PROBLEM DESCRIPTION. Please take the lines from the one holding "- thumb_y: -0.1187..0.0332" through the one holding "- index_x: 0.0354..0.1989" in the data below and copy them exactly.

----

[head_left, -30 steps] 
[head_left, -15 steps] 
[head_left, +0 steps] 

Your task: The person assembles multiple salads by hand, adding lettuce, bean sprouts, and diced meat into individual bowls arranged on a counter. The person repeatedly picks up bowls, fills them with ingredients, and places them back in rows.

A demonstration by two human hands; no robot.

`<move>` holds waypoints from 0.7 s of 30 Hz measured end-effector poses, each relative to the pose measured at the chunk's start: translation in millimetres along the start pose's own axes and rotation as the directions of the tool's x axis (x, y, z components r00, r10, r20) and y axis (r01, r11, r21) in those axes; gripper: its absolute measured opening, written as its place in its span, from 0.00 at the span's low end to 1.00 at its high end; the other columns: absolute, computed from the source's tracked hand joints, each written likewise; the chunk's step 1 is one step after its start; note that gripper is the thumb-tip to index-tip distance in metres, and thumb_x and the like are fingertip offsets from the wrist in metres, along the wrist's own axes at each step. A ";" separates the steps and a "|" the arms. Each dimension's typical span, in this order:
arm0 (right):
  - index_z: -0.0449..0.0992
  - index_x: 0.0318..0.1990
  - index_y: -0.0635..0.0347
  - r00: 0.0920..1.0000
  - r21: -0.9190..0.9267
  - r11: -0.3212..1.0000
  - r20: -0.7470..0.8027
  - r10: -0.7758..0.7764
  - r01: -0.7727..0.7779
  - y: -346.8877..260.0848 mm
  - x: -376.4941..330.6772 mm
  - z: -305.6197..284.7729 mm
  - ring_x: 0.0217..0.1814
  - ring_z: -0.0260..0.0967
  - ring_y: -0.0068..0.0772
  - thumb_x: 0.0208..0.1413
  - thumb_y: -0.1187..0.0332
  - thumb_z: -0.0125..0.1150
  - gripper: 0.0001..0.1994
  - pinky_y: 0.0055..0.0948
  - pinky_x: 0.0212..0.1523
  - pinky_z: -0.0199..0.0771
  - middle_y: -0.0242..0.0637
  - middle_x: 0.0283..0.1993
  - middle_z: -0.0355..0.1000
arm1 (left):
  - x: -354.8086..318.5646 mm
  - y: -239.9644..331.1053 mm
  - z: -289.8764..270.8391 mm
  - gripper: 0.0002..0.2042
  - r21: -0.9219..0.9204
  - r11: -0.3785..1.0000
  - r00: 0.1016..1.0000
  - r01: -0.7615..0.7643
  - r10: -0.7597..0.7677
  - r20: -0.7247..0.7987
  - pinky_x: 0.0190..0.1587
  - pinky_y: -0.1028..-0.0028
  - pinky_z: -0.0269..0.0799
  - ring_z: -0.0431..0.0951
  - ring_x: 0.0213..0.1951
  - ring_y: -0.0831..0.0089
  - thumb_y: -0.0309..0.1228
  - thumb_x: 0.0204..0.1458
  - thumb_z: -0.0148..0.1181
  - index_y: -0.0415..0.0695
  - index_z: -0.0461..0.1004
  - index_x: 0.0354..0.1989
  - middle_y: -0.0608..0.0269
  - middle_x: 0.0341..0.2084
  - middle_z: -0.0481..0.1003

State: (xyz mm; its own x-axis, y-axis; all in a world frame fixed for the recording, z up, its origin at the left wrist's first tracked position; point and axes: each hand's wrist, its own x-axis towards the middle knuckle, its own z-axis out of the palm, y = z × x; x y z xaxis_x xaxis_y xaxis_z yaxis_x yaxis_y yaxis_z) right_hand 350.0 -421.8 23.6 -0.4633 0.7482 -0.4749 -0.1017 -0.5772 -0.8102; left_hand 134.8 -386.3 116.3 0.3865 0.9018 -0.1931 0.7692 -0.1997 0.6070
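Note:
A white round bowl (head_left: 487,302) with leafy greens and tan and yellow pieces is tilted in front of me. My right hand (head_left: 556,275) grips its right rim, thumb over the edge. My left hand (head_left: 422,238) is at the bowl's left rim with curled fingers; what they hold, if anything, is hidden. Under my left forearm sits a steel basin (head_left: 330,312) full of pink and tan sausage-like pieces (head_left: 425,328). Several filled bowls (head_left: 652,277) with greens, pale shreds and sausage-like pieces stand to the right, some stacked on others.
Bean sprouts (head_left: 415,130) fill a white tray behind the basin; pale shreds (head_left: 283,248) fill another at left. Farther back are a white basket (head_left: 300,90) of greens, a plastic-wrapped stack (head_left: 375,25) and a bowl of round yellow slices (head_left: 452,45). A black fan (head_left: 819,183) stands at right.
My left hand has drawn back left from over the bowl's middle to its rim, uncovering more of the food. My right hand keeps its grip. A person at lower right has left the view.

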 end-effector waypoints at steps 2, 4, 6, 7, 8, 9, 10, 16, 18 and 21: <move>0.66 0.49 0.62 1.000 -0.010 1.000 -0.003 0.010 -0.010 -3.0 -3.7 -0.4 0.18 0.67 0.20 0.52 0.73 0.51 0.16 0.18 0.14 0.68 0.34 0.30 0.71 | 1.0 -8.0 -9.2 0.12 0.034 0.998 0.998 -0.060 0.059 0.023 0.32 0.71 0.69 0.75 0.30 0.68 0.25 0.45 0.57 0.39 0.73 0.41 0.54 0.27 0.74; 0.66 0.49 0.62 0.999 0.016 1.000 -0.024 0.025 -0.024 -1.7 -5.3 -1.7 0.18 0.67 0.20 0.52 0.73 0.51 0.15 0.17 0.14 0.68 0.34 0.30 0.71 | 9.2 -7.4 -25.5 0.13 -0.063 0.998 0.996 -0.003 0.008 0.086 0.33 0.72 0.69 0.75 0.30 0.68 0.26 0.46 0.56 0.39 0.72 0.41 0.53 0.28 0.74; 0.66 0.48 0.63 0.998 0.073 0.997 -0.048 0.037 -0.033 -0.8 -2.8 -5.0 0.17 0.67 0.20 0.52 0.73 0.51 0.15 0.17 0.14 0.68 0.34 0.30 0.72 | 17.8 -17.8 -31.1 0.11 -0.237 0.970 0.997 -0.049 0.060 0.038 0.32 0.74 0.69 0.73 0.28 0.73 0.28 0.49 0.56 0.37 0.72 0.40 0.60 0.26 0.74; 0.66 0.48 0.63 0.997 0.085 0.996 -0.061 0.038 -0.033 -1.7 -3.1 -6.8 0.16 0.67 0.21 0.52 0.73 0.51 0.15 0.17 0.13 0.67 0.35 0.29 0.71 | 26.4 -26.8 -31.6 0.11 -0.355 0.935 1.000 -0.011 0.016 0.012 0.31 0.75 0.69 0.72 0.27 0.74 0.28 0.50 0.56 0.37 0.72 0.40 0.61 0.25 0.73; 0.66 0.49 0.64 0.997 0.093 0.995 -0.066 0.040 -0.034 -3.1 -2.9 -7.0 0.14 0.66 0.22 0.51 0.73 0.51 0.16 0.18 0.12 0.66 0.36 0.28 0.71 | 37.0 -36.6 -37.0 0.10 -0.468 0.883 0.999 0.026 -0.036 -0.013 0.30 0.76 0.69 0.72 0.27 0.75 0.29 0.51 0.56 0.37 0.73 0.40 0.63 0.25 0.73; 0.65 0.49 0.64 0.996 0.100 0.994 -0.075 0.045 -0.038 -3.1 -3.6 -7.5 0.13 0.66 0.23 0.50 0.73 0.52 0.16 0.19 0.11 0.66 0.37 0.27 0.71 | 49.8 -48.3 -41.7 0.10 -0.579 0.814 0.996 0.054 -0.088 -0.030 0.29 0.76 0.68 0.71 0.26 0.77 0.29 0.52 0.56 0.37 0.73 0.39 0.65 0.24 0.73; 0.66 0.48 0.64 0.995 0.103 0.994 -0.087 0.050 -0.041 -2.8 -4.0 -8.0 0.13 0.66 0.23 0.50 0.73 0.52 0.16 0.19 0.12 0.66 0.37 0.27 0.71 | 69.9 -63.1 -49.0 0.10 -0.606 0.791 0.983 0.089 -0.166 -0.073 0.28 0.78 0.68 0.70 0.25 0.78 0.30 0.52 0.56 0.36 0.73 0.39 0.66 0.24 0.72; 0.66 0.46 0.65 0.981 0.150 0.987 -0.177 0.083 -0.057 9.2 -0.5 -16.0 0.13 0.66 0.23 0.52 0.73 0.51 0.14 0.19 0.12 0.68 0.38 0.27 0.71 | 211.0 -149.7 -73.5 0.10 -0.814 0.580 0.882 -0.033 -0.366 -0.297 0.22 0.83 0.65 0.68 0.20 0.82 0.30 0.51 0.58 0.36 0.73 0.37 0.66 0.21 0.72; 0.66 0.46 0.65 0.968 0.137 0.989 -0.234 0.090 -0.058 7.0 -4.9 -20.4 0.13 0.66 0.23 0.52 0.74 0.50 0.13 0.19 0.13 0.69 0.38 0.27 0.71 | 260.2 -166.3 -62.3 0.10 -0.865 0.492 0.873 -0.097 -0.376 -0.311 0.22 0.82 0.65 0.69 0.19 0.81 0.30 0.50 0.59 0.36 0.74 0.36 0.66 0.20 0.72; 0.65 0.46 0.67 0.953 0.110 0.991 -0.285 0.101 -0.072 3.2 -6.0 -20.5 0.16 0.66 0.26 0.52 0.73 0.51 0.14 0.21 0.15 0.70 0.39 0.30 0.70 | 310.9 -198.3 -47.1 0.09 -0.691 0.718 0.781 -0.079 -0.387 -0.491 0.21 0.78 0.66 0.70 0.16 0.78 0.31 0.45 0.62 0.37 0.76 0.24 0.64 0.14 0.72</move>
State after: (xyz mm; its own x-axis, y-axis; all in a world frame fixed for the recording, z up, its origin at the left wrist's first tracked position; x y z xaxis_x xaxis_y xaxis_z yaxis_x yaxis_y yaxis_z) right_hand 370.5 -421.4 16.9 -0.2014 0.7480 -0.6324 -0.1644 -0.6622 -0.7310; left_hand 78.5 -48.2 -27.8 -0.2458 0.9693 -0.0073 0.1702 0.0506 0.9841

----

EXERCISE RESULT.
  - thumb_y: -0.1187..0.0332
  - thumb_z: -0.0125..0.1150
  - gripper: 0.0001..0.1994
  - pinky_y: 0.0055..0.0948
  - pinky_x: 0.0212..0.1523
  - pinky_z: -0.0199..0.0771
  - middle_y: -0.0242..0.0637
  - middle_x: 0.0283..0.1993
  - middle_z: -0.0355..0.1000
arm1 (left):
  - x: -354.8086..318.5646 mm
  - y: -239.9644..331.1053 mm
  - z: -289.8764..270.8391 mm
  - gripper: 0.0002..0.2042
  - r21: -0.9219..0.9204
  - r11: -0.3785..1.0000
  - r00: 0.1016..1.0000
  - r01: -0.7615..0.7643
  - r10: -0.7597..0.7677
  - r20: -0.7247..0.7987
  - pinky_x: 0.0190..0.1587
  - pinky_y: -0.1028..-0.0028
  - pinky_z: -0.0269..0.0799
  - ring_z: -0.0431..0.0951
  - ring_x: 0.0213..0.1951
  - ring_y: -0.0831..0.0089
  - thumb_y: -0.0309..0.1228
  - thumb_x: 0.0204..0.1458
  - thumb_z: -0.0148..0.1181
  - index_y: -0.0415..0.0695
  - index_z: -0.0461..0.1004
  - index_x: 0.0354..0.1989

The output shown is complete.